Data Representation: Byte order and alignment

Some low-level issues that you may encounter in lab 4b are byte order and alignment.

Byte order

CPUs represent numbers in different ways in their internal registers. The way they store a 2-byte (short integer) or four byte (long) integer defines the category of the machine: big endian or little endian. The category is called the host byte order. A computer that stores the most significant byte of data first, is a big endian machine. Examples of big endian machines are Sun sparcs, Motorolas (eg 68000), and PowerPC.

The computer running Kattis is a Sun Sparc, that is, big endian.

A computer that stores the least significant byte first is a little endian machine. Examples of little endian machines are those based on Intel microprocessors such as in typical PC:s.

Therefore, if you try your program on a PC and submit to Kattis, you may get endian problems.

The TCP/IP protocols uses big endian byte order as network byte order when it encodes the data into messages. A little endian machine therefore has to translate between network byte order and its internal representation. For portability reasons, all hosts usually always translate between host and network byte orders, so that the same code can be used on different targets. If the code is used on a big endian machine, the translation is a no-operation.

There are a set of functions doing byte order transformations:

  1. ntohs - network to host byte order for a short integer (2 bytes)
  2. ntohl - network to host byte order for a long integer (4 bytes)
  3. htons - host to network byte order for a short integer.
  4. htonl - host to network byte order for a long integer.

Alignment

Different processor targets may also have different word alignment restrictions. Typically, a two or four byte integer should start on a four-byte address in order to be fetched correctly over a bus. An access of a misaligned memory element may cause a bus error.

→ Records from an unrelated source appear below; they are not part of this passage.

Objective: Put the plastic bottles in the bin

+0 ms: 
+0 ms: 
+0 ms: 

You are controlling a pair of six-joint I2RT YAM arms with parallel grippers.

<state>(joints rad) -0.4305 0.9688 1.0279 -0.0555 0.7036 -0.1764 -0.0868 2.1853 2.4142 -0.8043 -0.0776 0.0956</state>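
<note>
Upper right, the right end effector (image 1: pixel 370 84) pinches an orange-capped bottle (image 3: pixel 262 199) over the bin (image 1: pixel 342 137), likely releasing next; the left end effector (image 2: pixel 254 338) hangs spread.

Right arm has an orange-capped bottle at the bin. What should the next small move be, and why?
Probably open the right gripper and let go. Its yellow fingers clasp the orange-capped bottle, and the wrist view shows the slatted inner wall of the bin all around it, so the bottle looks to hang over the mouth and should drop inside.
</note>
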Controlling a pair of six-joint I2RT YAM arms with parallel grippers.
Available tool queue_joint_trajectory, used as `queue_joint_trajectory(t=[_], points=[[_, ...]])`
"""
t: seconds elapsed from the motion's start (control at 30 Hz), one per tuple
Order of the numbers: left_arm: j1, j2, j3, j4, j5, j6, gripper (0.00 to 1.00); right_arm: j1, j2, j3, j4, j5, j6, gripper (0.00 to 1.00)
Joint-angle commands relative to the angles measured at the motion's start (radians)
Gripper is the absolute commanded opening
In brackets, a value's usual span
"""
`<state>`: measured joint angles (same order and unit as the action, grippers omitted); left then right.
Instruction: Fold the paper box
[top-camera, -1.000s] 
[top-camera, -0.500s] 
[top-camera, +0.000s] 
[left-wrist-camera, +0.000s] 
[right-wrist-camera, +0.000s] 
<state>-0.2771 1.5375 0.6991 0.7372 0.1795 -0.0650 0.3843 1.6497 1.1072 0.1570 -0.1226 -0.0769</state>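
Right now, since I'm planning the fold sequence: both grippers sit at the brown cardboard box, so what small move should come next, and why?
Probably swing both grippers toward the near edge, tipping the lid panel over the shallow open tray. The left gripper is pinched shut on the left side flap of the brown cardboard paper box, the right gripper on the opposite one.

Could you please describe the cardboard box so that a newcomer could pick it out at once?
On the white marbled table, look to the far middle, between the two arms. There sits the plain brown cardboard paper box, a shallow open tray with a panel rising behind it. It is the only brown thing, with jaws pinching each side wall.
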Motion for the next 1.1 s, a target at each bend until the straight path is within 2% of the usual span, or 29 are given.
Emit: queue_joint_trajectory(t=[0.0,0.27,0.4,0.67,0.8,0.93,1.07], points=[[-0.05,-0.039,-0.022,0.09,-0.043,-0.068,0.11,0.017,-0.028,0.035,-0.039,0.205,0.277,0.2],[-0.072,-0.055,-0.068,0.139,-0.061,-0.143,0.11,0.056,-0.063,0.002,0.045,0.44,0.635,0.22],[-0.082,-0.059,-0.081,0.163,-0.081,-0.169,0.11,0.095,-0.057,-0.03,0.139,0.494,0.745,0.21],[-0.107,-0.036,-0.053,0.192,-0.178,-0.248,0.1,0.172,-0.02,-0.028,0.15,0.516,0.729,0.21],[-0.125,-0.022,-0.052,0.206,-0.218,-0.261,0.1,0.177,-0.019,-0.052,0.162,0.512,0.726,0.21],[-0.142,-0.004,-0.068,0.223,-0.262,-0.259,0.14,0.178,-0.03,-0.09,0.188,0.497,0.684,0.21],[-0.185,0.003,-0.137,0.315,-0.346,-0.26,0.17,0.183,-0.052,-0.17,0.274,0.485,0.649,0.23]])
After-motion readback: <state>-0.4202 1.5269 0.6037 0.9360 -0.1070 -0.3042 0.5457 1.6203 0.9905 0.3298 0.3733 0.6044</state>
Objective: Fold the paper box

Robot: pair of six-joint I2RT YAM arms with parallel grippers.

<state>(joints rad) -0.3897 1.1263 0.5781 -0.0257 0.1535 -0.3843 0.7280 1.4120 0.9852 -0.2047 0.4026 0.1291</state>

Intel/AMD processors (eg a PC) are typically more tolerant of alignment problems than others. The SUN Sparc that kattis runs on is quite picky about alignment!

Therefore, the software may need to adjust the contents of a message, or copy it into a new location, before interpreting it.

A typical example of alignment problems in networking is an Ethernet header followed by an IP header. If the 14-byte ethernet header is correctly aligned on a four-byte boundary, the IP header will not be (since it starts 14 byte after the Ethernet header).

Due to alignment and byte order problems, it is necessary to translate protocol headers between the network representation (a sequence of bytes) to a structured data type (eg a C-struct). The process of encoding a structured data type into a sequence of bytes in a message is sometimes called marshaling. The reverse process, of unpacking data from its network representation to one interpretable by a host is called unmarshaling.

In the lab, it is recommended to create C structures for the Ethernet and IP headers. Then there are essentially two approaches to handle the translation between the raw packet data and the structured information:

  1. Use the unstructured raw data, and typecast it into structured information. The fields are then accessed by byte- swapping functions. This is easiest but has limitation for handling misaligned data. However, the x86 processors are forgiving when it comes to accessing misaligned data,but not other architectures. Example: char *buf; /* This is the raw data */ iphdr *ip; /* This is the structured type */ ip = (iphdr *)buf; /* Typecast */ ip->len = ntohl(ip->len); /* Fields may be accessed via the structured type after byte swapping */
  2. Copying and translating the raw data into separate structures. The fields can then be accessed without type conversions. This is more complex but is a more general method.

One example of C-types are uint8_t, uint16_t and uint32_t to represent 1- 2-byte and 4-byte unsigned integers, respectively. It is recommended that you use these types when defining fields in protocol headers, for example.